El Niche (soprannome dall’origine dubbia, pare coniato da un giornalista innamorato della “danza” calcistica di Guerrero e delle sonorità del Grupo Niche, leggendario gruppo di Salsa Colombiana) ha attraversato la storia di Bari e della Bari a modo suo. Lasciando un dilemma mai chiarito: giocatore di qualità, fisicamente dotato, dal tiro potente o calciatore di rincalzo mai veramente affermatosi al San Nicola. Intanto, Matarrese, a fine stagione, lo manda in prestito in Spagna.


Bari la tappa più iconica della Guerrero story

La prima stagione a Bari, insomma, non è memorabile: 2 gol in 34 partite. Matarrese lo cede al Merida. Quando rientra in Puglia, il Bari deve ripartire dalla B. Ed è così che inizia una nuova storia per Bari e per Guerrero. Tre stagioni consecutive da 13 gol in 61 presenze in una “risalita” che ha fatto bene ai colori biancorossi. Dopo i Mondiali 1990 in Italia (l’esperienza migliore con la Nazionale, 5 presenze in tutto) e dopo gli anni all’Atletico Junior, Bari diventa una delle tappe migliori della carriera di Guerrero. Quella più iconica forse. Tornerà all’Atletico Junior per qualche mese nel 2000 a 33 anni. Giusto per i saluti e per chiudere la carriera. Oggi è un osservatore, a caccia di talenti sudamericani da proporre al mercato europeo.

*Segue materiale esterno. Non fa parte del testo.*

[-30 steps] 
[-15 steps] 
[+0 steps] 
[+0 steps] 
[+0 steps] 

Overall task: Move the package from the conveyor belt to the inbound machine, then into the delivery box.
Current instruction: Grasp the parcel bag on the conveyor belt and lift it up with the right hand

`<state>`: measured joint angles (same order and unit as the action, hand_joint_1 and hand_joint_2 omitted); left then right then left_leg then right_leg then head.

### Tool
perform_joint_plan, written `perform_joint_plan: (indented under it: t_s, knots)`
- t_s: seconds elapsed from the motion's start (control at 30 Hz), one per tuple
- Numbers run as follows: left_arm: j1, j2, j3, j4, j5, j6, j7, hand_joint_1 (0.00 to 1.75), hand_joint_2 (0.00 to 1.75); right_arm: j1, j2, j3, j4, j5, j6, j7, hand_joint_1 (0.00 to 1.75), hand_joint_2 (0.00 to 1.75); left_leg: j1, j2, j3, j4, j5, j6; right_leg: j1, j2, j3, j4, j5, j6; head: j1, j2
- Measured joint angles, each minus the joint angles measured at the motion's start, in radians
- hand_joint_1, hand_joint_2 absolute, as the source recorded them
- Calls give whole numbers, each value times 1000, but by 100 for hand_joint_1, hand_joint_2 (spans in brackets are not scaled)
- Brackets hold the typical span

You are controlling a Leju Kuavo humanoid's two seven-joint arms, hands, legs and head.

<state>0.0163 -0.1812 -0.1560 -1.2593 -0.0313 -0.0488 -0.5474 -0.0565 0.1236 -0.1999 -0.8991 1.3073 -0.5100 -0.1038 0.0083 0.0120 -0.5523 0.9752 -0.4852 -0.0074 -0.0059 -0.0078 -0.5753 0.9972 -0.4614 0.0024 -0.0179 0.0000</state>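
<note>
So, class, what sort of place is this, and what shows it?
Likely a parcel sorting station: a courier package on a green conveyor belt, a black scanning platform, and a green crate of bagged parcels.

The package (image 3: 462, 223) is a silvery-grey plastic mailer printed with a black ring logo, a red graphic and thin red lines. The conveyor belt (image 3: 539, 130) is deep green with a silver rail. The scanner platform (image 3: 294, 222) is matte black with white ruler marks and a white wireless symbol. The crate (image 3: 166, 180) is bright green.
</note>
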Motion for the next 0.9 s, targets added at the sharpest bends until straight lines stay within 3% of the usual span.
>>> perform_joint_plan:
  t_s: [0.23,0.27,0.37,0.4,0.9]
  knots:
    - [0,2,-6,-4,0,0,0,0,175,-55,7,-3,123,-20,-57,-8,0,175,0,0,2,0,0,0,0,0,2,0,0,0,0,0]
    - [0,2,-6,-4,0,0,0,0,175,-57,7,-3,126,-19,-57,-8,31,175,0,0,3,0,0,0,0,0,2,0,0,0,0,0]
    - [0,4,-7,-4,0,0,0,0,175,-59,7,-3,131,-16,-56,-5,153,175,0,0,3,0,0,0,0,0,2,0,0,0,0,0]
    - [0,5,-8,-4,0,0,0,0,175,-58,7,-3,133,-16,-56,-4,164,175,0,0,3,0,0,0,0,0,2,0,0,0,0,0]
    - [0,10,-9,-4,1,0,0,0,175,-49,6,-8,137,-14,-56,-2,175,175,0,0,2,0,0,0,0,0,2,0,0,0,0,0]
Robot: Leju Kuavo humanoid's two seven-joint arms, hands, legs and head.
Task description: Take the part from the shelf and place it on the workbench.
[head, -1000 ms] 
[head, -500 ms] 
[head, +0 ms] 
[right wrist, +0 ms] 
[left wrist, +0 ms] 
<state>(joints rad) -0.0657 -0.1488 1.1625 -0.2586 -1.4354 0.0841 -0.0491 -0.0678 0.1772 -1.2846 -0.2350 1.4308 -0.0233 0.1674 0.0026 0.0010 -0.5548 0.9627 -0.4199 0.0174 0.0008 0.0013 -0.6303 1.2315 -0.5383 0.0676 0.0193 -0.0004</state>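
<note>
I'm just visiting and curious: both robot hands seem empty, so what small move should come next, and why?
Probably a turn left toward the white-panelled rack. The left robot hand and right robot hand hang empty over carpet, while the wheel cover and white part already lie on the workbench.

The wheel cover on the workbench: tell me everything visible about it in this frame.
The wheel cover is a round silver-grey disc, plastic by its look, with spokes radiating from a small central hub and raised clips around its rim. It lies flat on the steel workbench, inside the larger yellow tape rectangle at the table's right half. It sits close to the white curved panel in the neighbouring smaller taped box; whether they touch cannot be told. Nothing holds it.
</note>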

Il dilemma mai risolto Gesti tecnici di pregio o clamorosi gol sbagliati? Scatti fulminanti o troppo lento per la serie A italiana? La 17 del Bari non ha mai avuto un proprietario così brillante o ne avremmo potuto fare a meno? Rimarrà nella storia o ha fatto la storia perché quelli venuti dopo non erano abbastanza all’altezza? Chissà.

Guerrero resterà comunque nella memoria di Bari e dei baresi. Icona di un’epoca calcistica per Bari, quella della rinascita con Fascetti in panchina, quella del “dopo Protti” e del “prima Cassano”, quella del trenino. Tanto basta. Salite a bordo.